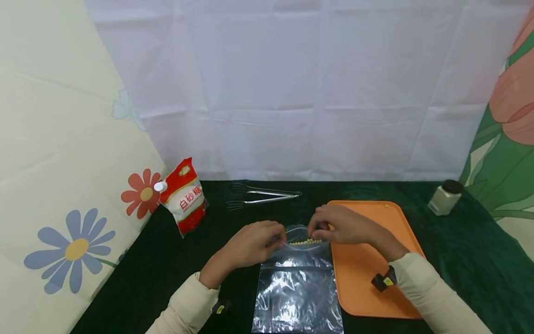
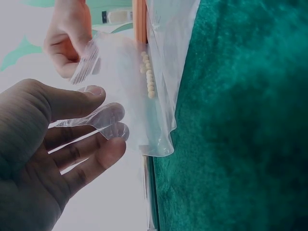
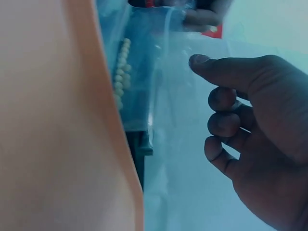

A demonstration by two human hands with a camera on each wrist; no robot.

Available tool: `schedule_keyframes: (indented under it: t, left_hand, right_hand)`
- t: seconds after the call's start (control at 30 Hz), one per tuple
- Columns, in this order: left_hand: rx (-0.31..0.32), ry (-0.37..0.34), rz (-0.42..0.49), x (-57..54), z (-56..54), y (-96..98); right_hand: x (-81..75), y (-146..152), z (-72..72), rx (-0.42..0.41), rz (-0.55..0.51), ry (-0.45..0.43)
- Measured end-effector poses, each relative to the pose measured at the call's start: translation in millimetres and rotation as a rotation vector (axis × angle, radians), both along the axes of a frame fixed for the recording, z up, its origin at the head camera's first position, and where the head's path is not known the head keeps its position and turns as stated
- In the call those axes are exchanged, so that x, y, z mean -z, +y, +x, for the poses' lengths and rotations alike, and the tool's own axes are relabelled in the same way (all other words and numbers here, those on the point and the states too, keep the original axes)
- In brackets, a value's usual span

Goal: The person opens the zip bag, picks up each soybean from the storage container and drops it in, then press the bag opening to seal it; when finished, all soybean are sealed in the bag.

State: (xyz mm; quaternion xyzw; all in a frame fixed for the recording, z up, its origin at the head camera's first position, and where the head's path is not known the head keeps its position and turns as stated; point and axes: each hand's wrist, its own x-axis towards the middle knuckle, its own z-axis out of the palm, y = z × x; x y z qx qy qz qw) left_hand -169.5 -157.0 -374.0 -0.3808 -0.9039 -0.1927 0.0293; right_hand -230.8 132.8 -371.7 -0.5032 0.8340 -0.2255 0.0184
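Note:
A clear zip bag (image 1: 297,297) lies on the dark green cloth, its mouth toward the back. Inside near the mouth is a row of small, round, pale yellow pieces (image 2: 149,79), also visible in the right wrist view. My left hand (image 1: 254,243) holds the left side of the bag's mouth; in the left wrist view, film covers two fingertips (image 2: 111,114) below the thumb. At the mouth's right side, my right hand (image 1: 344,225) pinches the film, with fingers curled. The right wrist view shows its thumb (image 3: 221,70) beside the clear film.
An orange tray (image 1: 375,278) lies right of the bag, under my right forearm. Metal tongs (image 1: 267,197) lie behind the bag. A red and white bag with a white cap (image 1: 183,197) stands at the back left. A dark-lidded jar (image 1: 445,198) is at the back right.

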Motion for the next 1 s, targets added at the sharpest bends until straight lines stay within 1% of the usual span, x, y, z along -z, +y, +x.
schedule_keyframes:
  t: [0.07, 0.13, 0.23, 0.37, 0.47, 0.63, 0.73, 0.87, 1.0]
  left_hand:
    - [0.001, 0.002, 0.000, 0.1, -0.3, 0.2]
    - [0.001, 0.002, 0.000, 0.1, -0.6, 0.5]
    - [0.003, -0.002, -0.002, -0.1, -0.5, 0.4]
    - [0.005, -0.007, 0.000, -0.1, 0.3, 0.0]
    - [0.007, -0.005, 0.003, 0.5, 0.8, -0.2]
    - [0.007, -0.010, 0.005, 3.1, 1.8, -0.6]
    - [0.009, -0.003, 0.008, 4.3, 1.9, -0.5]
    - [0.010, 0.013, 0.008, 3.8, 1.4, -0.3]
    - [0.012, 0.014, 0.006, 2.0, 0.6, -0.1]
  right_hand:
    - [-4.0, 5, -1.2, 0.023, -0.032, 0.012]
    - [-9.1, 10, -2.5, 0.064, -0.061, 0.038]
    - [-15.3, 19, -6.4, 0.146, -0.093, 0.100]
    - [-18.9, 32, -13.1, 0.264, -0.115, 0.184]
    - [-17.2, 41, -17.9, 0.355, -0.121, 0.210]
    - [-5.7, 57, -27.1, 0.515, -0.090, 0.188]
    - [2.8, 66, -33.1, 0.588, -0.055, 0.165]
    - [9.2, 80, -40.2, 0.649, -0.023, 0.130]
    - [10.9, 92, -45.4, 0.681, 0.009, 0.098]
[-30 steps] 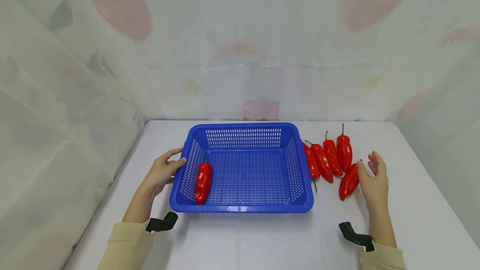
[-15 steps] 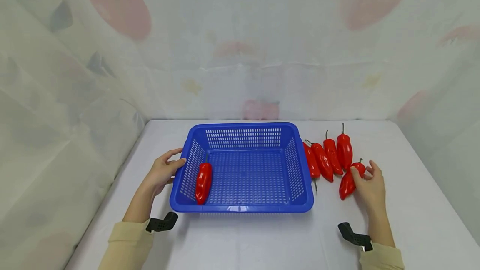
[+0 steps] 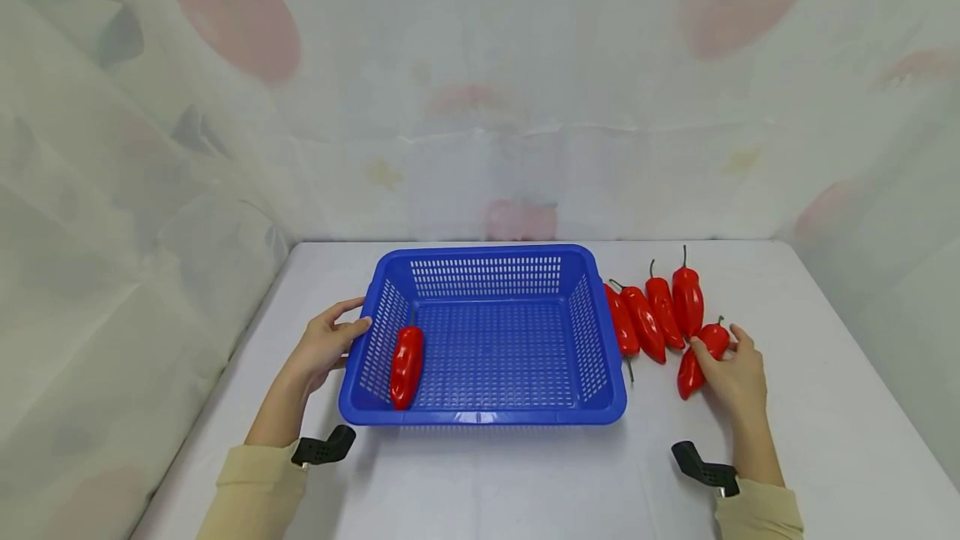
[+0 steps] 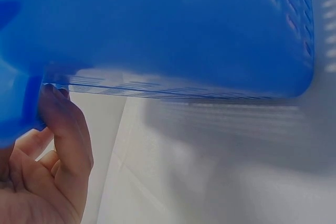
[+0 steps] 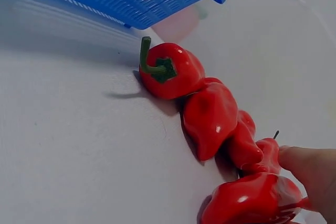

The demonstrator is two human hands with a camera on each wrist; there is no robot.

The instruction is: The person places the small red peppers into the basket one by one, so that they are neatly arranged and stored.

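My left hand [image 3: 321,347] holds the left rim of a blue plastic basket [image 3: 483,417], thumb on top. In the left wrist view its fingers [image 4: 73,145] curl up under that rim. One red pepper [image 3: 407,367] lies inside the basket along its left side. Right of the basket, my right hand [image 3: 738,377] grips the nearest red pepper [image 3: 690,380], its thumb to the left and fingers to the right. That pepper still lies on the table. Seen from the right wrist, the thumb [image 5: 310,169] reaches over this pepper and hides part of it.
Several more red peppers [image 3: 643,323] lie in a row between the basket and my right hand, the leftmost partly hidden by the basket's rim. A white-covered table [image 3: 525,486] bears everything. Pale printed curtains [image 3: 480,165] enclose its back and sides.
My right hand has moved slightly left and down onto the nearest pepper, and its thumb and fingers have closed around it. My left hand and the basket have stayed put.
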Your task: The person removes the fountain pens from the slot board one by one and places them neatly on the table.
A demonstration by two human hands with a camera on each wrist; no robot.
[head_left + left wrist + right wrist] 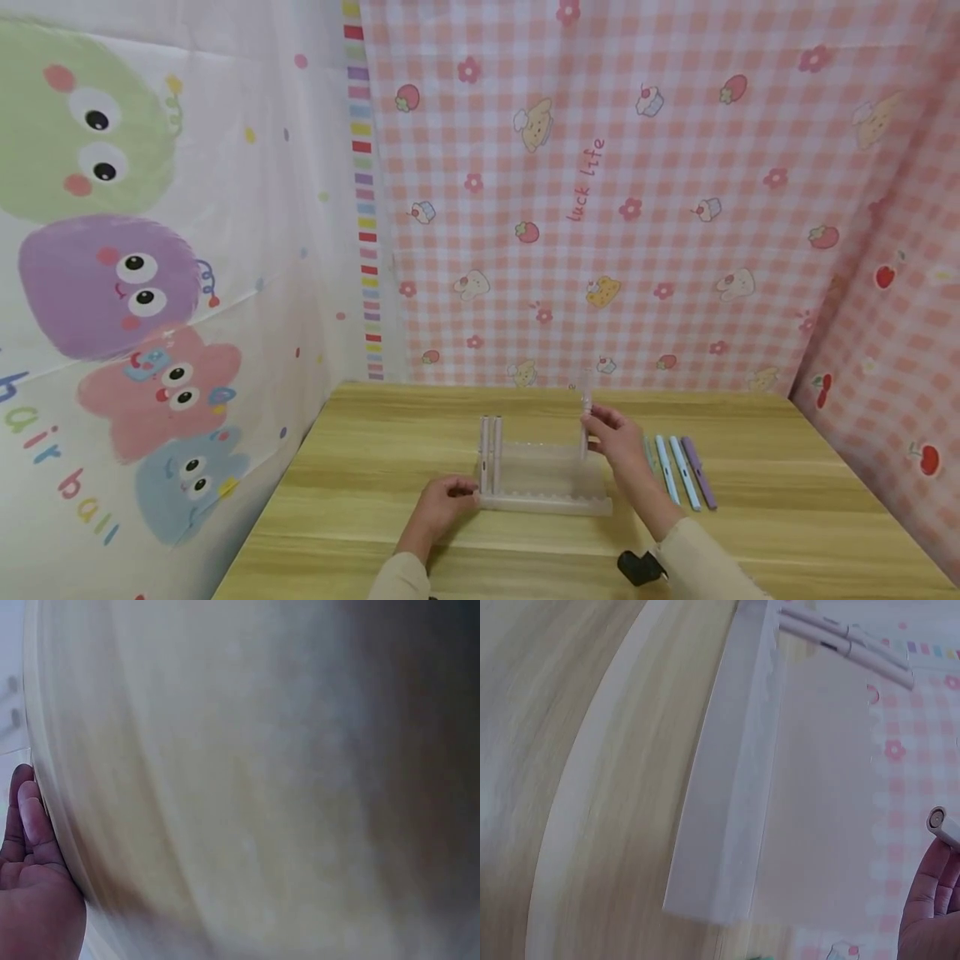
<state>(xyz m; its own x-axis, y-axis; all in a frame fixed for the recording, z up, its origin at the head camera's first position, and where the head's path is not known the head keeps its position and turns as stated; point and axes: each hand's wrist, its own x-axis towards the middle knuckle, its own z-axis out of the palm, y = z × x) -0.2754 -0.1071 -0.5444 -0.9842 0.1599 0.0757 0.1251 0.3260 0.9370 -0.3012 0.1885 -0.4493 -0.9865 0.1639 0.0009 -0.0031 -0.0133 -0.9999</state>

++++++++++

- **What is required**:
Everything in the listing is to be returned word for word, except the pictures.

- **Written response**:
A demonstration by two human hands with a camera on each wrist; no robot.

Available tool: `schedule_keyframes: (indented under it: t, left_hand, right_hand)`
- t: seconds after the call's start (control at 30 Hz), one per tuple
- Columns, in this order: left_hand: rx (-0.31..0.32), ry (-0.37..0.34), rz (-0.42..0.49), x (-57..54), z (-56..54), y (-96..98); right_hand: x (-81..75), y (-146..152), z (-72..72), rx (-0.42..0.41), rz (-0.55..0.51), ry (-0.45..0.43)
- Measured end-effector poses, each relative to the pose measured at the call's start: translation in millimetres and rotation as a rotation vector (axis × angle, radians), both along the axes of a frame fixed for the recording, z up, its origin at the head camera's first position, and where the head's path is not known the head keeps its position and turns as stated
- In the call those axes are exchanged, so that x, y, z mean -z, +y, +x, for the poses' lengths and rotations alike, and the tool's own axes are relabelled in the same way (all other words and numbers here, those on the point and the states too, keep the original axes)
- In brackets, a value's usual span

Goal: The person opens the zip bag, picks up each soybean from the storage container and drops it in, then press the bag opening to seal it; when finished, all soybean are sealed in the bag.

State: (xyz mm; quaternion xyzw; all in a frame fixed for the recording, z up, its origin at the head camera's first position, and where the head's path is not known the head keeps its position and turns as stated; point and axes: each hand's wrist, its own x-axis towards the middle knuckle, its own z-axis out of the palm, y = z × x; x y z qx qy qz qw) left_hand -169.5 -157.0 -374.0 -0.3808 -0.9039 -0.1927 0.0293; right_hand -230.8 132.8 -371.7 -0.5032 0.8340 -0.2255 0.0184
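Note:
A clear zip bag (image 1: 297,297) lies on the dark green cloth, its mouth toward the back. Inside near the mouth is a row of small, round, pale yellow pieces (image 2: 149,79), also visible in the right wrist view. My left hand (image 1: 254,243) holds the left side of the bag's mouth; in the left wrist view, film covers two fingertips (image 2: 111,114) below the thumb. At the mouth's right side, my right hand (image 1: 344,225) pinches the film, with fingers curled. The right wrist view shows its thumb (image 3: 221,70) beside the clear film.
An orange tray (image 1: 375,278) lies right of the bag, under my right forearm. Metal tongs (image 1: 267,197) lie behind the bag. A red and white bag with a white cap (image 1: 183,197) stands at the back left. A dark-lidded jar (image 1: 445,198) is at the back right.
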
Motion for the next 1 s, targets added at the sharpest bends until straight lines stay within 1% of the usual span, x, y, z along -z, +y, +x.
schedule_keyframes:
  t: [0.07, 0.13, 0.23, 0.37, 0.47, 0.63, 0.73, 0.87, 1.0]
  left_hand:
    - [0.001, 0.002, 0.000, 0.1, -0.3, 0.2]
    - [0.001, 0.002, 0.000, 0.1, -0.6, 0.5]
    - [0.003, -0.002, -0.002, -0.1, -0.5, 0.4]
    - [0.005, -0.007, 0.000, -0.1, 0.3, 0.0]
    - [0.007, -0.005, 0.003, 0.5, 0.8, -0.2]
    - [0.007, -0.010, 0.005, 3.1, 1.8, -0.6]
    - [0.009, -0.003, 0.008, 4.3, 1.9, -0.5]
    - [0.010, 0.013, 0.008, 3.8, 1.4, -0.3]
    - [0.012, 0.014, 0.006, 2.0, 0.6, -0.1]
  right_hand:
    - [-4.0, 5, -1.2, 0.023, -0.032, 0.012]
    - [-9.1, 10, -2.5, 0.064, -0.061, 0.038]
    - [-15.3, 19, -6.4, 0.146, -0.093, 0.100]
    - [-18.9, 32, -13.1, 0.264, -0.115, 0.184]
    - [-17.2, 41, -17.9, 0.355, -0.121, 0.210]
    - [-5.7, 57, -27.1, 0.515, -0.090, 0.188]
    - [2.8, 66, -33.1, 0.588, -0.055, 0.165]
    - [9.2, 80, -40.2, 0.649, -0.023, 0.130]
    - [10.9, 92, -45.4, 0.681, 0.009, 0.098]
[-30 steps] 
[-15 steps] 
[+0 steps] 
[+0 steps] 
[+0 steps] 

The demonstrator is two human hands with a camera on each wrist; there is no robot.

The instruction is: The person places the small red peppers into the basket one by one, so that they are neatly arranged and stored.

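My left hand [image 3: 321,347] holds the left rim of a blue plastic basket [image 3: 483,417], thumb on top. In the left wrist view its fingers [image 4: 73,145] curl up under that rim. One red pepper [image 3: 407,367] lies inside the basket along its left side. Right of the basket, my right hand [image 3: 738,377] grips the nearest red pepper [image 3: 690,380], its thumb to the left and fingers to the right. That pepper still lies on the table. Seen from the right wrist, the thumb [image 5: 310,169] reaches over this pepper and hides part of it.
Several more red peppers [image 3: 643,323] lie in a row between the basket and my right hand, the leftmost partly hidden by the basket's rim. A white-covered table [image 3: 525,486] bears everything. Pale printed curtains [image 3: 480,165] enclose its back and sides.
My right hand has moved slightly left and down onto the nearest pepper, and its thumb and fingers have closed around it. My left hand and the basket have stayed put.
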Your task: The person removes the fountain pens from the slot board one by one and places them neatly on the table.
A demonstration by two human hands with a camera on each wrist; no robot.
[head_left + left wrist + right wrist] 
<state>(xyz m; its own x-axis, y-axis; all in a frame fixed for the recording, z up, its origin at the head camera's first position, and where the head's path is not known the head keeps its position and turns as stated; point and axes: each hand's wrist, its own x-axis towards the middle knuckle, its own z-axis out of the palm, y = z × x) -0.2754 -0.1071 -0.5444 -0.9842 0.1599 0.0757 0.1251 0.3260 0.9370 -0.3012 0.1885 -0.4493 -0.9865 0.1639 0.0009 -0.0031 -0.0133 -0.9999</state>

The required output has been given in full.